As I understand it, what happened was the SAN engineer asked how much space is needed for the databases accounting for growth, and then created one volume for it.
The Windows OS does support multi-path IO.
Originally the storage vendor provided the MPIO driver, but now it is managed by Microsoft.
Apparently it was not considered that even with MPIO, all IO for a single volume has a primary path. The secondary path is only used when the primary is not available.
High-bandwidth SAN Configuration
A proper SAN configuration for both OLTP and DW database servers is shown below.
Traditionally, a transaction processing database generates small block random IO (2KB in the old days, 8KB since SQL Server 7). As it was difficult to get 10K IOPS (x8KB = 80MB/s), it was thought that IO bandwidth was not a requirement.
This was 15 years ago. Apparently the SAN vendors read documents from this period, but not more recently, hence their tunnel vision on IOPS, ignoring bandwidth.
For the last 10 or more years, people have been running large queries on the OLTP system. I have noticed report queries that saturate the storage IO channels could essentially shutdown transaction processing. This is because the report query generates asynchronous IO at high queue depth, while the transaction queries issue synchronous IO at queue depth 1. And the report may escalate to a table lock (or it may use nolock). Furthermore, it is desirable to be able to backup and restore the transaction database quickly. This means bandwidth.
Note that the system below shows 8Gbps FC, not 10Gbps FCOE.
A single 10Gbps FCOE may have more bandwidth than a single 8Gbps FC port.
But no serious storage system will have less than 4 or even 8 ports.
Apparently FCOE currently does not scale well over multiple ports, due to the overhead of handling Ethernet packets?
An Intel IDF 2012 topic mentions that this will be solved in the next generation.
The above diagram shows 8 x 8Gbps FC ports between host and storage system.
Each 8Gbps FC port can support 700MB/s for a system IO bandwidth target of 5.6GB/s.
An OLTP system that handles very high transaction volume may benefit from a dedicated HBA and
FC ports for log traffic. This would allow the log HBA to be configured for low latency,
and the data HBA to be configured with interrupt moderation and high throughput.
An alternate SAN configuration for SQL Server 2012 is shown below with local SSD for tempdb.
The write cache on a SAN must be mirrored for fault tolerance.
There is very little detail on the bandwidth capability of the link between controllers
(or SP) on SAN systems, beyond what can be deduced from the fact that the sustained write bandwidth is much lower than the read bandwidth.

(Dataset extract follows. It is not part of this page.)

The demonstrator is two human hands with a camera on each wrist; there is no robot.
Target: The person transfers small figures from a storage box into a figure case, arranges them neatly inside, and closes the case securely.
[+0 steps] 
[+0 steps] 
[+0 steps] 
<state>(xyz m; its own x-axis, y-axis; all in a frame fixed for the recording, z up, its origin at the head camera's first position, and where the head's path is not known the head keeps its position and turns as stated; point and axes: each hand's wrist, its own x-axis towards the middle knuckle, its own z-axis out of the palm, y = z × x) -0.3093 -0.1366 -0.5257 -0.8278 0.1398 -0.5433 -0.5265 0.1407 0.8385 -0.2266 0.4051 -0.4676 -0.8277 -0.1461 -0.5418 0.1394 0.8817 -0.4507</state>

So keeping tempdb off the SAN should preserve IO write bandwidth for traffic that
actually needs protection.
The number of volumes for data and temp should be some multiple of 8.
It would be nice to have 1 volume for each FC path.
However we do need to consider how SQL Server place extents over multiple files.
This favors RAID groups of 4 disks.
In a HDD storage system,
the objective for bandwidth is to simultaneously issue large block IO
to all data disks across all IO channels.
A 256K block could be sufficiently large to generate 100MB/s per disk (400 IOPS, not random).
If this were issued at low queue depth (2?),
then the storage system would not only generate high IO bandwidth
and still be perceptually responsive to other requests for small block IO.
For small block random IO, it is only necessary to distribute IO over all hard disks with reasonable uniformity.
The file layout strategy has two objectives.
One is to not overwhelm any single IO channel.
In direct-attach, this is not a proper as the smallest pipe is x4 SAS for 2GB/s.
In a SAN, even using 8Gbps FC, this is a concern as 8Gb FC can support only 700-760MB/s.
Although 10Gb FCoE seems to have higher bandwidth, this may not scale with the number of channels
as well as straight FC.
The new Intel Xeon E5 (Sandy-Bridge EP) processors may be able to scale 10Gb FCoE
with Data Direct IO (DDIO) - but this needs to be verified.
The second is to ensure IO goes to every disk in the RAID Group (or volume).
By default, SQL Server allocates a single 64K extent from each file
before round-robin allocating from the next file.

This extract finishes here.